→ **AIM OF THE TASK**
Under this line are records; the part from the line containing "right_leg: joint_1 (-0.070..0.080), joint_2" through the line containing "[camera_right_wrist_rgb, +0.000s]" should be repeated exactly. Please exclude pictures.

→ **ENTRIES PROVIDED**
※ ※ ※
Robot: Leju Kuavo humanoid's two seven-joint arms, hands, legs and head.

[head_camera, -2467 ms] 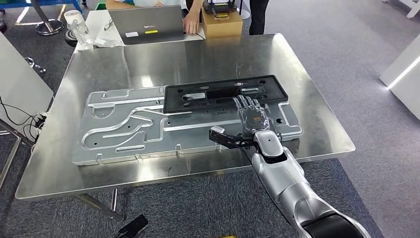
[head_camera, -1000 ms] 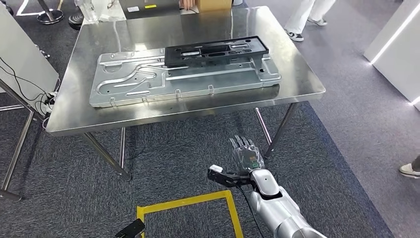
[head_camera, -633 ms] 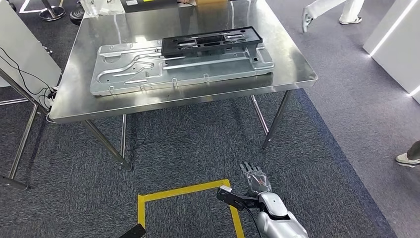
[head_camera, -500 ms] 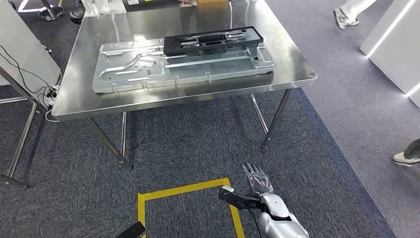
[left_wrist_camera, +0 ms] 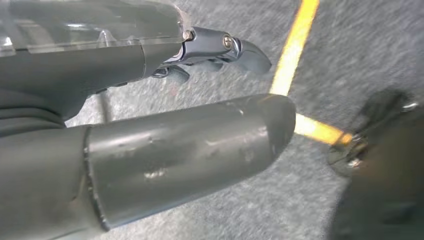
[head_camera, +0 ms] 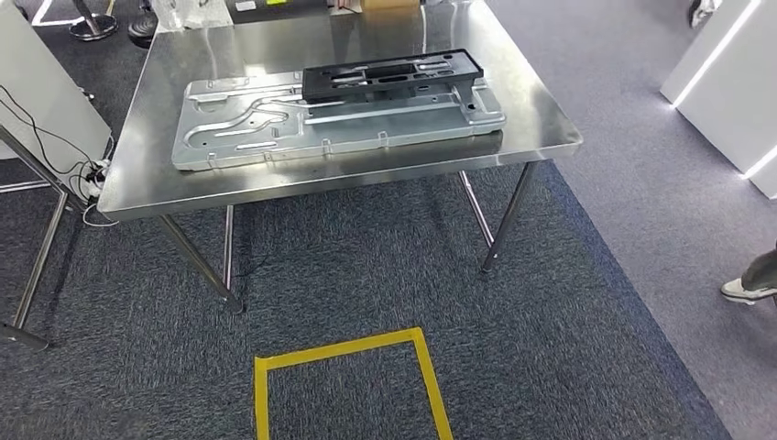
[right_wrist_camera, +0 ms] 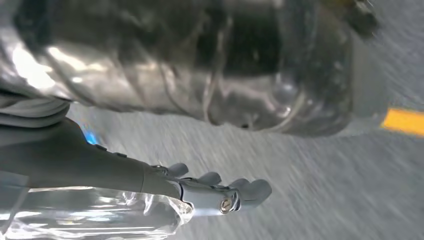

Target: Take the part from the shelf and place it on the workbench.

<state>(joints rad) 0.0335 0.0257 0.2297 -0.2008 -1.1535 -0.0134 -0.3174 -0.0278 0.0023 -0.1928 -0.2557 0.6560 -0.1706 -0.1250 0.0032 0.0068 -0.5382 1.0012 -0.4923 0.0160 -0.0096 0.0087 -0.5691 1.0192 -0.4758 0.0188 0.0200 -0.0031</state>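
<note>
The black plastic part lies flat on a large grey metal plate on the steel workbench, at the far side of the head view. My left hand hangs over the grey carpet, thumb and fingers apart with nothing between them. Over the carpet too, my right hand has its fingers stretched out and holds nothing.
A yellow tape square marks the carpet in front of me. The workbench legs stand between it and the table top. A white panel with cables is at the left, white furniture and a person's shoe at the right.
The view has pulled back from the workbench, so the camera moved. My right hand let go of the black part, came down off the table and dropped out of the head view.
</note>
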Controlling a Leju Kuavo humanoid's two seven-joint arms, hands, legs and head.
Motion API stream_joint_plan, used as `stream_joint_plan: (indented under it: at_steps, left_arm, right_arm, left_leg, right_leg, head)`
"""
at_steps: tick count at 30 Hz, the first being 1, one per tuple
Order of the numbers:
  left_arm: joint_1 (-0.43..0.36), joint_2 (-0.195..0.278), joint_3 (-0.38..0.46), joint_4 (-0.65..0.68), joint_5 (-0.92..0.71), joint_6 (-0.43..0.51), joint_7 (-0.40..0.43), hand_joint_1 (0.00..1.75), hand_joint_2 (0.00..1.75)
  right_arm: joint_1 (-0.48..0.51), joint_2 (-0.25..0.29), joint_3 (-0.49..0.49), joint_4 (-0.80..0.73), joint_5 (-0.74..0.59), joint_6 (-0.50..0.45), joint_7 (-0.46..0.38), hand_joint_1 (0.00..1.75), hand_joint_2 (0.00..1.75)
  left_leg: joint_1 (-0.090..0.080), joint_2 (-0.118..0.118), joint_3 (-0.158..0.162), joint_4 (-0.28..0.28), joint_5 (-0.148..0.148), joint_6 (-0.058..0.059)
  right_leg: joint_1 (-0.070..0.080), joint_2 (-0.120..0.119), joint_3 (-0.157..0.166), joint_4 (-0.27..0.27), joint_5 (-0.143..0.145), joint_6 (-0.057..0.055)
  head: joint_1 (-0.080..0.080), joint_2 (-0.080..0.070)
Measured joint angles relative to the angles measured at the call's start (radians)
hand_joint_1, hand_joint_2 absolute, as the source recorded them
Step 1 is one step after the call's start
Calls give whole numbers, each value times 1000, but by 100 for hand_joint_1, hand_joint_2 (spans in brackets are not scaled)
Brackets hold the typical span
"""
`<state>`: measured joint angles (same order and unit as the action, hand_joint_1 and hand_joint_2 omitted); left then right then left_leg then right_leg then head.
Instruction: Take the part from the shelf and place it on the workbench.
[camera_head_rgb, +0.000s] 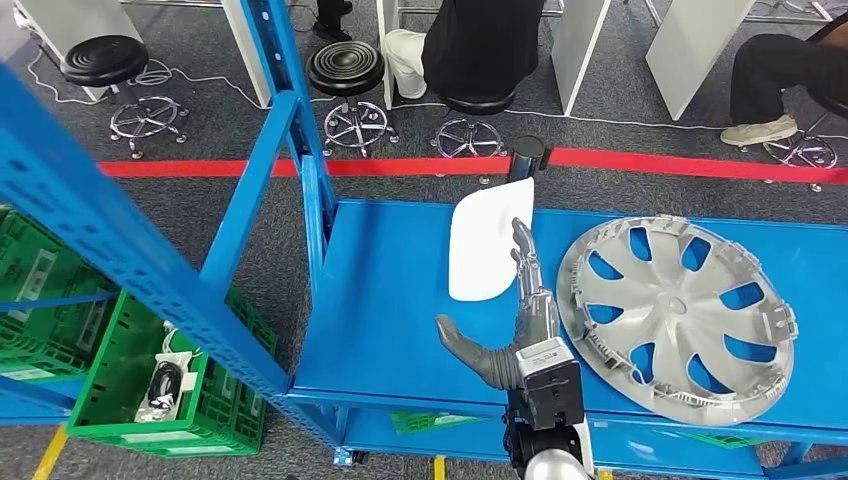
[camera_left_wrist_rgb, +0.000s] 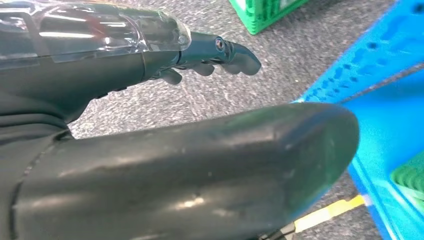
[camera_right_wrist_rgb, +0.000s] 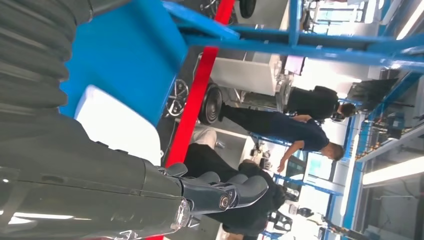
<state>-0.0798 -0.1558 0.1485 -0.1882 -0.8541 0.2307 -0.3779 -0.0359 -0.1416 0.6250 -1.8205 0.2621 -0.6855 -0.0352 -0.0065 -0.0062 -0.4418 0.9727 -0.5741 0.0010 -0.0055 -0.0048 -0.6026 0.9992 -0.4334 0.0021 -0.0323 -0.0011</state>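
Note:
A white curved panel (camera_head_rgb: 487, 245) lies on the blue shelf board (camera_head_rgb: 390, 290), with a silver wheel cover (camera_head_rgb: 680, 310) to its right. My right hand (camera_head_rgb: 520, 320) reaches over the board between the two. Its fingers are stretched out beside the panel's right edge, the thumb is spread to the left, and it holds nothing. Whether the fingertips touch the panel I cannot tell. In the right wrist view the white panel (camera_right_wrist_rgb: 117, 127) sits just beyond the right hand (camera_right_wrist_rgb: 200, 195). My left hand (camera_left_wrist_rgb: 200, 60) hangs over the grey floor, fingers loosely bent and empty.
Slanted blue shelf posts (camera_head_rgb: 120, 250) cross the left foreground. A green crate (camera_head_rgb: 150, 390) with cables sits on the floor below left. Beyond the shelf run a red floor line (camera_head_rgb: 400, 165), black stools (camera_head_rgb: 345, 70) and seated people (camera_head_rgb: 480, 45).

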Motion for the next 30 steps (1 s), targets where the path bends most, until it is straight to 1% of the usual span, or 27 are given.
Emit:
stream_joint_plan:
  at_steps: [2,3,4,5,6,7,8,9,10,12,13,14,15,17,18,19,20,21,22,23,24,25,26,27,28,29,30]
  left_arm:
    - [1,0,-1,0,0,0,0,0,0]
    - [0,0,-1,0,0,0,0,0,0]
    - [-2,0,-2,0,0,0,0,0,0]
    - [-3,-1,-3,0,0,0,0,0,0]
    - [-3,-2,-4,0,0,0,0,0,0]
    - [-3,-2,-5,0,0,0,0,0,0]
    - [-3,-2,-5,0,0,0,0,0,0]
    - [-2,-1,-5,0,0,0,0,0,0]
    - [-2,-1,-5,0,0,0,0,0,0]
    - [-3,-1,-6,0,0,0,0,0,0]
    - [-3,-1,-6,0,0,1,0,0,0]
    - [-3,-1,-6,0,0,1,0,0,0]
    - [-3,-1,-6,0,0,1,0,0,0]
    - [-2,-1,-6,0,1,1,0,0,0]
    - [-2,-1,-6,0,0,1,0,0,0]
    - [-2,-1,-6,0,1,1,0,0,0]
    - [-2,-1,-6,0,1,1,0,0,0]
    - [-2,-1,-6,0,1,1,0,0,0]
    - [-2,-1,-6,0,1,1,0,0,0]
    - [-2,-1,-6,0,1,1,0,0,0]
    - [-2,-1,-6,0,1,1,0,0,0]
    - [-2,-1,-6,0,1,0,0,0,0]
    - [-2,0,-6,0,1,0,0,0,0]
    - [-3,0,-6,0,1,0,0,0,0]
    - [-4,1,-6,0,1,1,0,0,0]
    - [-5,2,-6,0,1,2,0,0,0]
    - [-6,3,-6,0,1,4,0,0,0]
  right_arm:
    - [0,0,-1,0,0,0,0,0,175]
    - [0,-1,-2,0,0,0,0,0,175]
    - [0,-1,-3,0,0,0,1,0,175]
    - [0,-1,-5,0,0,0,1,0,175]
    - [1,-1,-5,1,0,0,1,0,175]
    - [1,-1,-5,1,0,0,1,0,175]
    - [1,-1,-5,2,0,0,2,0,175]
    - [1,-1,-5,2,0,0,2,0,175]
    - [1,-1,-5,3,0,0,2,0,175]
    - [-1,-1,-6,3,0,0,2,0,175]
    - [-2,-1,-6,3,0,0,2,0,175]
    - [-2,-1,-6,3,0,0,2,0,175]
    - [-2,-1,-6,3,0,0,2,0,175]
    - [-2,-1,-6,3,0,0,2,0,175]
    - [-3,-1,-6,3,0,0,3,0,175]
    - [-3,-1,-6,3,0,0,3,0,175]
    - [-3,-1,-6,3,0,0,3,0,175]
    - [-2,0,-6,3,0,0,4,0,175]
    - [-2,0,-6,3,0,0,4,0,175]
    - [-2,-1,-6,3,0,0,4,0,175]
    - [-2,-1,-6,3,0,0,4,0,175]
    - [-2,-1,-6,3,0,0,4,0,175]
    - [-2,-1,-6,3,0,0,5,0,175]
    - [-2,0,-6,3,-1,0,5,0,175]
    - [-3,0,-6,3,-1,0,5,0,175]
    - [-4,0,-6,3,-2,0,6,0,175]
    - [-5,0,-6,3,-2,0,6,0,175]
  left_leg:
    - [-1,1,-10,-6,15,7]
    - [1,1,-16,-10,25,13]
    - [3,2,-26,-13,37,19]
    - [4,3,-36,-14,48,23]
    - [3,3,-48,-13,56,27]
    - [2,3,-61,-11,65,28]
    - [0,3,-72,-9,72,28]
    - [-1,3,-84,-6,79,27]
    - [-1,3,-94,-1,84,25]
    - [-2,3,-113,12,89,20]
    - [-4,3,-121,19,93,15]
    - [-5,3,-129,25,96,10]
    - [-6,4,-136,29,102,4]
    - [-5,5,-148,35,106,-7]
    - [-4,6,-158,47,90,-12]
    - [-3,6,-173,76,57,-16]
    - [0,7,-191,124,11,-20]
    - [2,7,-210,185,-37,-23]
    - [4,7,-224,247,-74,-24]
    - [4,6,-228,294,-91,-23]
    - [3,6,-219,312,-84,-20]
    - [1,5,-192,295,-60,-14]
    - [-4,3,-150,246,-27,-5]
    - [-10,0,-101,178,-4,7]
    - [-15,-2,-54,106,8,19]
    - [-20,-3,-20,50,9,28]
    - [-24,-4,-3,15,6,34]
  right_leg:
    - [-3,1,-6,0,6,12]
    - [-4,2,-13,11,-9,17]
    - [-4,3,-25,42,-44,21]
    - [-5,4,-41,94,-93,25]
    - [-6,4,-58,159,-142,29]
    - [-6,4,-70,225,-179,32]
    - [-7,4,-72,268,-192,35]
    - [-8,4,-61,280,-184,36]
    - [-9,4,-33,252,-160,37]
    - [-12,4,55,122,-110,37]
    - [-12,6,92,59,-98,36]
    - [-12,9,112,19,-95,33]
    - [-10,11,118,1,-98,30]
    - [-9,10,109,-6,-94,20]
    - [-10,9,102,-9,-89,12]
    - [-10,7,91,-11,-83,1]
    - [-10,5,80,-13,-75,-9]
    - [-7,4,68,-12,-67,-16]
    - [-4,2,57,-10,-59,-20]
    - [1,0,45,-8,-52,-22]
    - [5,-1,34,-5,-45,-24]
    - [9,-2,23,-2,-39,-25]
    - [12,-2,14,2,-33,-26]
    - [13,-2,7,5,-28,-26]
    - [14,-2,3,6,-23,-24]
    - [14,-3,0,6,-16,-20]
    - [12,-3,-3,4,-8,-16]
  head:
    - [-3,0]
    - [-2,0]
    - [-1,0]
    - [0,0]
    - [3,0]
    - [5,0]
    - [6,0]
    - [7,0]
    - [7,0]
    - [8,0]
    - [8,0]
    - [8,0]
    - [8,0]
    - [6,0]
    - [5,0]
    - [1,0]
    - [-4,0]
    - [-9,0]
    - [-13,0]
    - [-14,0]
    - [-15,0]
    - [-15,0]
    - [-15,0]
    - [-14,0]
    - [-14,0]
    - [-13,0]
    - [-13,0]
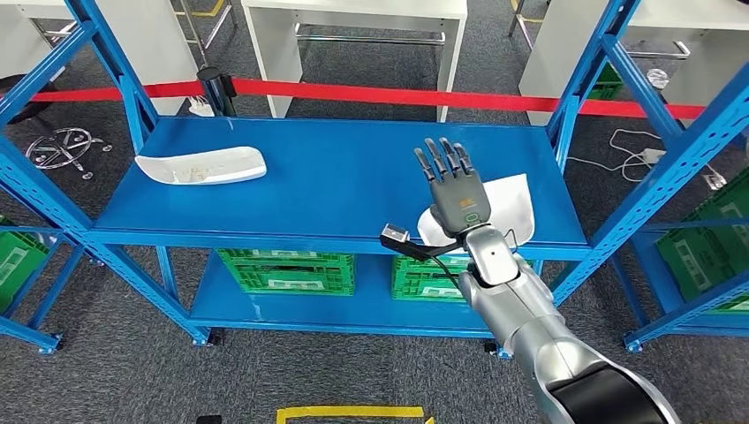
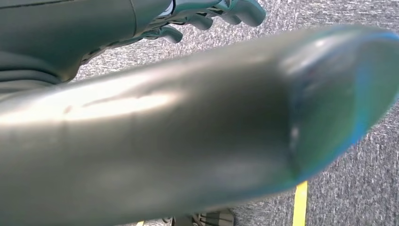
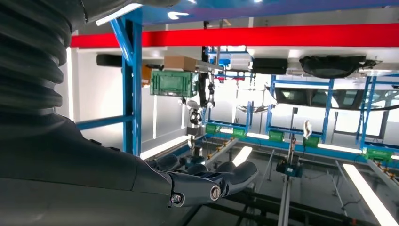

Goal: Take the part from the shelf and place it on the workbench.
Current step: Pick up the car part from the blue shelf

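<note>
Reach stage: right hand [image 1: 457,196] above a white part [image 1: 512,208] on the blue shelf [image 1: 336,177], nothing lifted yet.

Fingers [image 1: 442,159] straight and spread, palm down, holding nothing; hand overlaps near edge of the part at shelf's right end, contact not discernible. Second white part [image 1: 201,166] well apart on the shelf's left side, untouched. Judged early: grasp, lift and carry to the workbench all remain. Green crates [image 1: 287,271] on the lower tier. Head view gives the hand–part relation; right wrist view, turned over, looks past the dark fingers [image 3: 226,176] into the hall, part not seen there. Left wrist view catches left hand [image 2: 207,16] over grey carpet [image 2: 339,193], fingers loosely curled, nothing visibly held; exact state cannot tell.
</note>
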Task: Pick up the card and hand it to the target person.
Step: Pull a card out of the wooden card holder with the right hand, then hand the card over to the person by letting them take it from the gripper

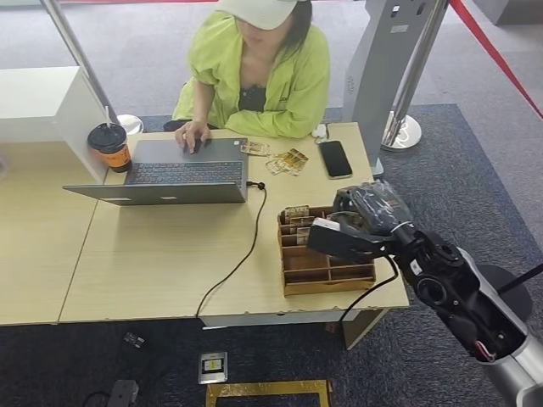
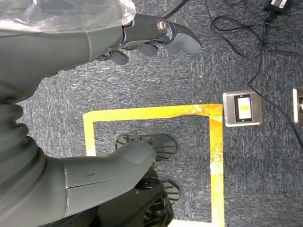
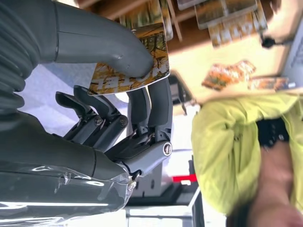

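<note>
**Card pinched in right hand, above the tray, not yet handed over**

Card (image 3: 143,56) sits between my right hand's (image 1: 368,216) thumb and two fingers (image 3: 159,101). Thumb presses one printed face, fingers back the other; remaining fingers are curled in, off the card. The hand hangs over the wooden tray (image 1: 327,275) at the worktop's (image 1: 153,254) right end, and the head view doesn't show the card itself.

Handling, my judgement:
- Thin, flat, rectangular, glossy orange-and-green print. Very light, so weight is no issue.
- Slick faces on smooth grey finger pads, so it could slide or pivot out if pinch pressure drops.
- Looks semi-stiff: it should stay flat in a pinch but may bow if squeezed hard.
- Grip is on one end with the rest sticking out free. That's good, as the free end is where the person (image 1: 262,76) can take it.

Surroundings: tray is plain wood with divided compartments and more cards stacked on edge at the far side. Loose cards (image 1: 288,161) lie near the phone (image 1: 335,158). Worktop is pale wood laminate, smooth. Person in a lime jacket sits across it, one hand on the laptop (image 1: 179,170).

Left hand (image 2: 150,42) hangs over grey carpet, fingers loosely apart, holding nothing.
</note>
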Motion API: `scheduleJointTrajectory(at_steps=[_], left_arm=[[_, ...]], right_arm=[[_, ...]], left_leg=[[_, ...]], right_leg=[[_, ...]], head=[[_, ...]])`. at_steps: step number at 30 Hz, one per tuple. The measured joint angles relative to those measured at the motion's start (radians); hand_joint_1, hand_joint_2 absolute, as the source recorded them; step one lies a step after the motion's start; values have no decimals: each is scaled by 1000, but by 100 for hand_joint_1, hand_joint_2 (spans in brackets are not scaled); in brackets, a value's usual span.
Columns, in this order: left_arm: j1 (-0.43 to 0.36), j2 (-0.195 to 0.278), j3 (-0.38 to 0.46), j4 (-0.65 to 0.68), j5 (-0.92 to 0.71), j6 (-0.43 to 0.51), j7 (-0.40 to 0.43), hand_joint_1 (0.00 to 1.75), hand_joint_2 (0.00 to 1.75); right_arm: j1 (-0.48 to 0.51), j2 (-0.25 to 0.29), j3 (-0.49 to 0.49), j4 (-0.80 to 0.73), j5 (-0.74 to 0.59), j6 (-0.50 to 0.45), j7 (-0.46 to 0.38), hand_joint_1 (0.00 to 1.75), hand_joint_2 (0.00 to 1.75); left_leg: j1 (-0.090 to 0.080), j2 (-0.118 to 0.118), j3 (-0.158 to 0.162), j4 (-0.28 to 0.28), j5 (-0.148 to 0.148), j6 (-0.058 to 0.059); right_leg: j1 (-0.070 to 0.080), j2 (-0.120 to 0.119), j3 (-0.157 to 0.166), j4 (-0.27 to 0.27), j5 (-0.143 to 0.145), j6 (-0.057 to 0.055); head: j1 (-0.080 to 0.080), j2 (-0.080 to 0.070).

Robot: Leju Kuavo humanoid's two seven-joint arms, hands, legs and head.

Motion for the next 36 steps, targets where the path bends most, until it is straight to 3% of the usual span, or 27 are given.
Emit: scheduleJointTrajectory(at_steps=[9,17,28,36], left_arm=[[-1,0,0,0,0,1,5,0,175],[-14,-5,0,0,-11,4,11,0,175],[-46,-23,-10,0,-52,6,38,0,175],[-56,-29,-25,0,-44,13,45,0,175]], right_arm=[[-111,-58,5,-71,-66,-5,6,175,175],[-181,-41,52,-15,154,-151,21,175,175],[-318,142,145,335,409,-461,-8,175,175],[-405,295,194,616,515,-564,-22,168,175]], left_leg=[[0,0,0,0,0,0],[0,-1,-1,-1,0,0],[1,-3,-1,-1,1,0],[1,-3,-2,-1,1,0]], right_leg=[[0,0,0,0,0,0],[0,-1,1,0,0,0],[0,-2,1,1,0,0],[0,-2,0,1,0,0]], head=[[0,0],[0,0],[-1,0],[0,0]])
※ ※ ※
→ **REPLY**
  right_leg: joint_1 (-0.070..0.080), joint_2 (-0.120..0.119), joint_3 (-0.157..0.166), joint_4 (-0.27..0.27), joint_5 (-0.143..0.145), joint_6 (-0.057..0.055)
  head: joint_1 (-0.080..0.080), joint_2 (-0.080..0.070)
Measured joint angles relative to the angles measured at the call's start (radians)
hand_joint_1, hand_joint_2 absolute, as the source recorded them
Step 1 is one step after the call's start
Calls give whole numbers, each value times 1000, but by 100 for hand_joint_1, hand_joint_2 (spans in brackets are not scaled)
Brackets hold the typical span
"""
`<state>`: measured joint angles (same order and unit as the action, hand_joint_1 and hand_joint_2 omitted); left then right then left_leg then right_leg then head.
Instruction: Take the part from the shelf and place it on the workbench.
[camera_head_rgb, +0.000s] 
[camera_left_wrist_rgb, +0.000s] 
[camera_right_wrist_rgb, +0.000s] 

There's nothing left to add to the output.